EXERCISE BRIEF ::
All lines in the material below that hold "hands" should be found and copied.

- - -

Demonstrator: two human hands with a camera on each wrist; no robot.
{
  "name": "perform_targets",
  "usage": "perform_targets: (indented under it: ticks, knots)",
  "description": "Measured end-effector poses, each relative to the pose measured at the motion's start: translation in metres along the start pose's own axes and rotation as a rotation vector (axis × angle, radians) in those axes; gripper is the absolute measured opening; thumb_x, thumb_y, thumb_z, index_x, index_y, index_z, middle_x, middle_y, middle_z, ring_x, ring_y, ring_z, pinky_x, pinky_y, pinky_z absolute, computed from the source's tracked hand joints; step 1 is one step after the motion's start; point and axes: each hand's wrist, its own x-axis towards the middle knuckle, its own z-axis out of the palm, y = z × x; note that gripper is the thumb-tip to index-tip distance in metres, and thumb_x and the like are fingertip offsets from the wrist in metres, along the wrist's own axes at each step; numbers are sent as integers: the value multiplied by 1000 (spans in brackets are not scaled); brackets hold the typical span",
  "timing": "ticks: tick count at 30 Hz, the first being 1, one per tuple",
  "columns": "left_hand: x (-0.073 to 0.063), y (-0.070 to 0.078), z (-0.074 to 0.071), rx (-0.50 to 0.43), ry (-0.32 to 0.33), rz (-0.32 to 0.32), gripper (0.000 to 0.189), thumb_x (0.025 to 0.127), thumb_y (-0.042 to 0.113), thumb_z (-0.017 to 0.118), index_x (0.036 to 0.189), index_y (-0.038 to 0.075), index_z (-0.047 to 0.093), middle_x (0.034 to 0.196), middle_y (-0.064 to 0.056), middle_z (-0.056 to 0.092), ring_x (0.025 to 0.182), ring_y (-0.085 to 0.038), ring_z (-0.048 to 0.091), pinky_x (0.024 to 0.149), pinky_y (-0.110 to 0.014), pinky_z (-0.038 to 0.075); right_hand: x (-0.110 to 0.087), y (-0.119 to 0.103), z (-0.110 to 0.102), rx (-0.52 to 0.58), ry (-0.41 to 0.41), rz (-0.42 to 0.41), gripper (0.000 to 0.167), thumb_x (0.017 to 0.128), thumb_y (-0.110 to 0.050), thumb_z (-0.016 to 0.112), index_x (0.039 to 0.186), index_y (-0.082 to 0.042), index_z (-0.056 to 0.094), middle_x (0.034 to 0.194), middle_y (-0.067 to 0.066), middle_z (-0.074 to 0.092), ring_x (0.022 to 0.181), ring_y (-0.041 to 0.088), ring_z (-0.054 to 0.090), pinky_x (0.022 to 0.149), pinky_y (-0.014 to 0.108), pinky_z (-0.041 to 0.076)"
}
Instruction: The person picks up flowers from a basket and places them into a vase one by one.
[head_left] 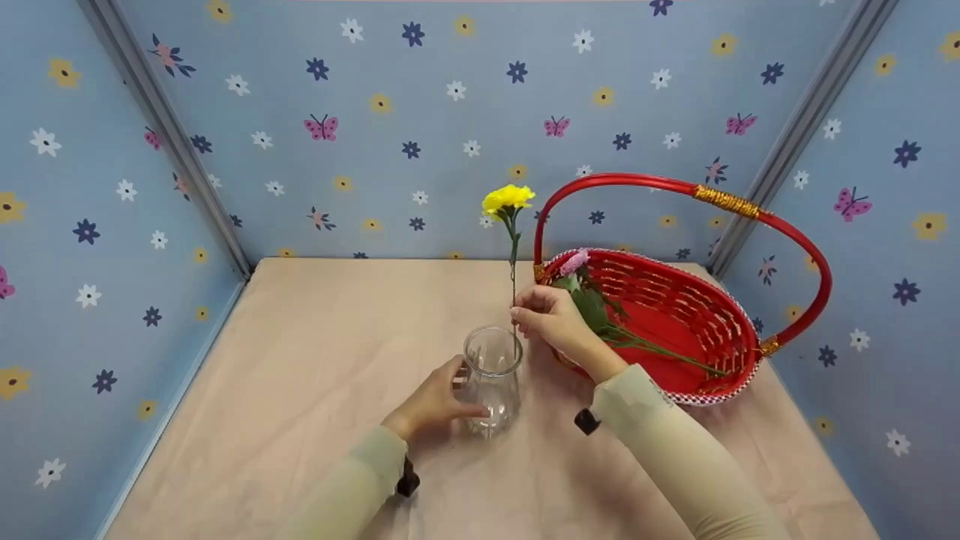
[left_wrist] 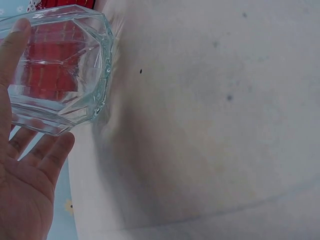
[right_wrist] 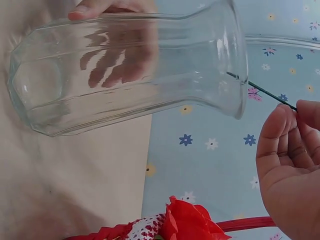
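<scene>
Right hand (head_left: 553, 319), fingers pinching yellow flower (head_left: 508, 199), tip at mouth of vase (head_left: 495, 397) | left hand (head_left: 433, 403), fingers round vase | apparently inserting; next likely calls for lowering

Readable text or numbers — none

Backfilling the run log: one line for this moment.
left hand: holds glass vase | right hand: pinches yellow flower | stem tip: at vase mouth
</scene>
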Motion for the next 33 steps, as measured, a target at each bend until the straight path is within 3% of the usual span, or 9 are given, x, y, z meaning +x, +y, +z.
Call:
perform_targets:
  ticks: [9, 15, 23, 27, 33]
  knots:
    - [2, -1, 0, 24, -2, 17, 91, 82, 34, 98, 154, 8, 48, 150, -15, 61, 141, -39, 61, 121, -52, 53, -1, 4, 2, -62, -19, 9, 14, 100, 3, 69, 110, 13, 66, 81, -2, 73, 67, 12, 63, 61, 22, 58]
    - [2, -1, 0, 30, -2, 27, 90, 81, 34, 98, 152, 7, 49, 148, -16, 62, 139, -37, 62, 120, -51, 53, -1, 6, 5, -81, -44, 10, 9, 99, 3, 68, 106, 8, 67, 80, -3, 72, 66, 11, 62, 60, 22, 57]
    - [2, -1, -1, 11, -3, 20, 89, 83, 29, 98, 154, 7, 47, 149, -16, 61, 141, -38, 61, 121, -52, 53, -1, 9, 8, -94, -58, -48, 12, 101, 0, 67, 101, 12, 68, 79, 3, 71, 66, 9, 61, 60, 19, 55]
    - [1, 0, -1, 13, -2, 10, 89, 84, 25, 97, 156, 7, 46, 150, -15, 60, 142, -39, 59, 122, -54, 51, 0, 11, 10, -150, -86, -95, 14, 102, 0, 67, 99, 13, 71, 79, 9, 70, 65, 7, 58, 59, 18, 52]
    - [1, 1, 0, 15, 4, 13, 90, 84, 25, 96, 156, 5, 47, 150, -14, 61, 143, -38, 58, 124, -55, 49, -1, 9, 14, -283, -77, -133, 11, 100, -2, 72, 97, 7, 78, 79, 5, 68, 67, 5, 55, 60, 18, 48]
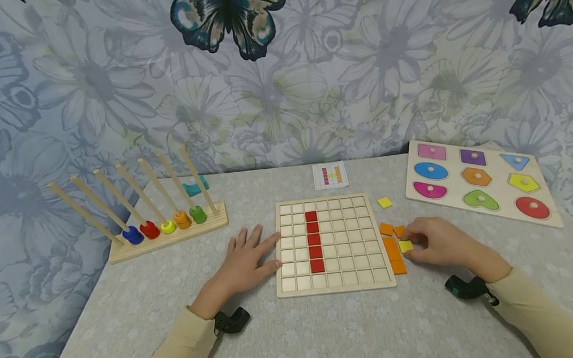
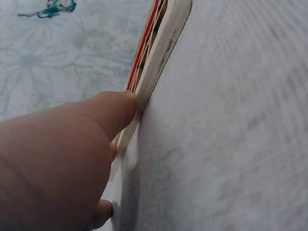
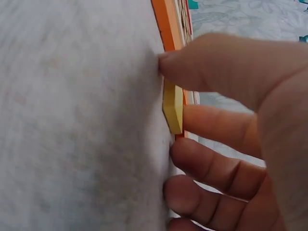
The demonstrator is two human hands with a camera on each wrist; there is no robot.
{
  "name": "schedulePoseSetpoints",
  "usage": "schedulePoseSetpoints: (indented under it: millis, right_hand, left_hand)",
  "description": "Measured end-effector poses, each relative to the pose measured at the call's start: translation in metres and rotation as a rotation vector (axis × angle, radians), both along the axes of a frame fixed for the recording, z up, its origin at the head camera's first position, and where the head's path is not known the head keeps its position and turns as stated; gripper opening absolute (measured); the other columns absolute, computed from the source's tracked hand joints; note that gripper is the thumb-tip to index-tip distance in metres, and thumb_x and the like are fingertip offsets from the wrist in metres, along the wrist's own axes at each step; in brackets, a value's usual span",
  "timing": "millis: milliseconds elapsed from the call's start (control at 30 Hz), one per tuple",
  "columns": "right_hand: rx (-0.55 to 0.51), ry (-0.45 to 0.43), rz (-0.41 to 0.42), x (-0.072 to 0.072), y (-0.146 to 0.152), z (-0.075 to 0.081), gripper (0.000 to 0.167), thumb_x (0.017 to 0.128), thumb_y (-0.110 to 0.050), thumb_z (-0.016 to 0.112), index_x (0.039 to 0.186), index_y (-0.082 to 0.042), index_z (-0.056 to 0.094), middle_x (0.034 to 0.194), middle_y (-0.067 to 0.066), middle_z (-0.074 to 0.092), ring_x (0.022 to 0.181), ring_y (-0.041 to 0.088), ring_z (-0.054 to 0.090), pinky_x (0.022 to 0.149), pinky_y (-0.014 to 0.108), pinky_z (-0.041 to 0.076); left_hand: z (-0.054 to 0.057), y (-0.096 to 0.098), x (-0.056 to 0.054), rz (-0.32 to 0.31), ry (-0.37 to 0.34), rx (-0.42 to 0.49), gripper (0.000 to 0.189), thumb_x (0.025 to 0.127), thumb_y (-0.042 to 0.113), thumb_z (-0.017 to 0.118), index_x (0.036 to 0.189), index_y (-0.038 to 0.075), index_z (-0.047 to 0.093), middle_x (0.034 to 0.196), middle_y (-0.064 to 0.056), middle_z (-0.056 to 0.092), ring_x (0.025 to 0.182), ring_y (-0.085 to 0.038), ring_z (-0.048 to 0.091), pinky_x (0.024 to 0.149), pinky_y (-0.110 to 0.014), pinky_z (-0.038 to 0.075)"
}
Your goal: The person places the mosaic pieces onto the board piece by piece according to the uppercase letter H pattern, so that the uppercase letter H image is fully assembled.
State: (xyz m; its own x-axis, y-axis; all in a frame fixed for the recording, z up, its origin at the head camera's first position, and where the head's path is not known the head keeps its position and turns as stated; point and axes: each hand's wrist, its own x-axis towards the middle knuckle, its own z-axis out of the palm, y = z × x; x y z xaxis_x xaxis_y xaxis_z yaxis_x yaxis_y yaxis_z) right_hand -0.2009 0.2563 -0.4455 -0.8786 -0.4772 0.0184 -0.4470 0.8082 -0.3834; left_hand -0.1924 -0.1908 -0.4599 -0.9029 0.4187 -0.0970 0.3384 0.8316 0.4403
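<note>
A wooden grid board lies flat on the table, with a column of red square tiles in its cells. My left hand rests on the table, fingers spread, with thumb and index fingertip touching the board's left edge; the left wrist view shows the thumb against that edge. Right of the board, my right hand pinches a yellow square tile between thumb and index finger, low over the table. Orange tiles lie beside it along the board's right edge. Another yellow tile lies farther back.
Behind the board is a small pattern card. At the left stands a wooden peg rack with coloured rings and leaning pegs; a teal piece lies behind it. A knobbed shape puzzle lies at the back right, near the patterned wall.
</note>
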Motion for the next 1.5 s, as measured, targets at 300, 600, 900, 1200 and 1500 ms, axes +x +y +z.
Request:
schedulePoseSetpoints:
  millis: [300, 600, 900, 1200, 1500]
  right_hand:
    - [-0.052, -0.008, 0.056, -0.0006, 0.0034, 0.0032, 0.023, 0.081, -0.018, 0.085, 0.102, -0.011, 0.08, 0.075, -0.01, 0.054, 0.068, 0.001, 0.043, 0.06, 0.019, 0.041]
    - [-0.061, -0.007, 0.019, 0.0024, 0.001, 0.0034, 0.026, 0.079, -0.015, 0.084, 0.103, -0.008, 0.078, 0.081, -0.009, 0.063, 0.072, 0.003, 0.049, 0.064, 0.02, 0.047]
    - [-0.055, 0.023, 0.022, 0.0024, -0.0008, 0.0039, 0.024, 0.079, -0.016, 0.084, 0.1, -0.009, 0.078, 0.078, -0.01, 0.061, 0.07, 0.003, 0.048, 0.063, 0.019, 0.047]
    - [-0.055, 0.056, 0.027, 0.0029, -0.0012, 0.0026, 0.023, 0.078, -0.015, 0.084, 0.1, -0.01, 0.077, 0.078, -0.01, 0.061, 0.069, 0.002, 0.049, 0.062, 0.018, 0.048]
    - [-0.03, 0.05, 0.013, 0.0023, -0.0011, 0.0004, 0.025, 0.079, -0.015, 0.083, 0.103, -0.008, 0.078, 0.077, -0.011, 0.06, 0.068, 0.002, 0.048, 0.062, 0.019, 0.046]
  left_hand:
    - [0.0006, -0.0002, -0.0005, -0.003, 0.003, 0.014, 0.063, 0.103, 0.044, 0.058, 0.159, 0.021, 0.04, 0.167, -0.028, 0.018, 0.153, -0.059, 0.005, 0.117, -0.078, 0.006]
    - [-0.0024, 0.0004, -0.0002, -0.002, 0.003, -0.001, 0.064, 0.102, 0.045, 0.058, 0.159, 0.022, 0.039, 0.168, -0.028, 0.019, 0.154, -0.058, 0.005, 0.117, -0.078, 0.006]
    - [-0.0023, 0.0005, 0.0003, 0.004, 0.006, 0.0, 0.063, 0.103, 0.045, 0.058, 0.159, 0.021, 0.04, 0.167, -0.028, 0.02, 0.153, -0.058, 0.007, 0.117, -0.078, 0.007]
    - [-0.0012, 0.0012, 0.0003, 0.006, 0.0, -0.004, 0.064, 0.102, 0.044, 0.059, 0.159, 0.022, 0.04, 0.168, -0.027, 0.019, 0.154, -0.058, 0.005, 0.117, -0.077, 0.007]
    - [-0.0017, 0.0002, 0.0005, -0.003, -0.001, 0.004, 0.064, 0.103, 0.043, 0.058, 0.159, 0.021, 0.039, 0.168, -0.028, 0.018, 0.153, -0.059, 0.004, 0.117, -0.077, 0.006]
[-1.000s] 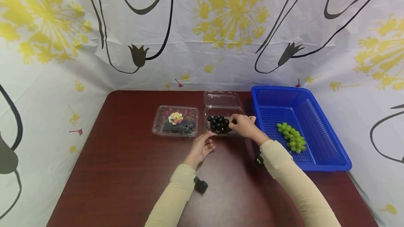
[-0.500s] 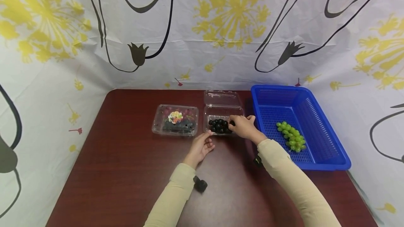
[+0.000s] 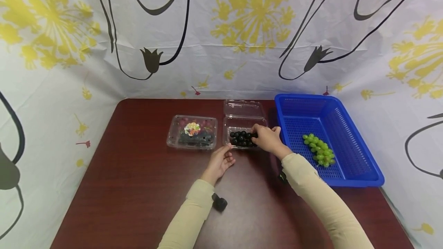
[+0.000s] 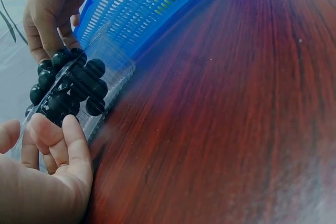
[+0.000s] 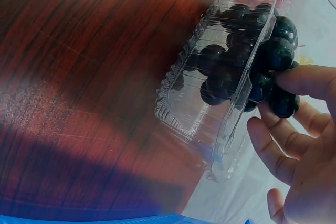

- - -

EXERCISE RESPONSE ::
Demonstrator: two human hands with a camera on each wrist; no robot.
The demonstrator is two human hands with a camera on each wrist; there is no robot.

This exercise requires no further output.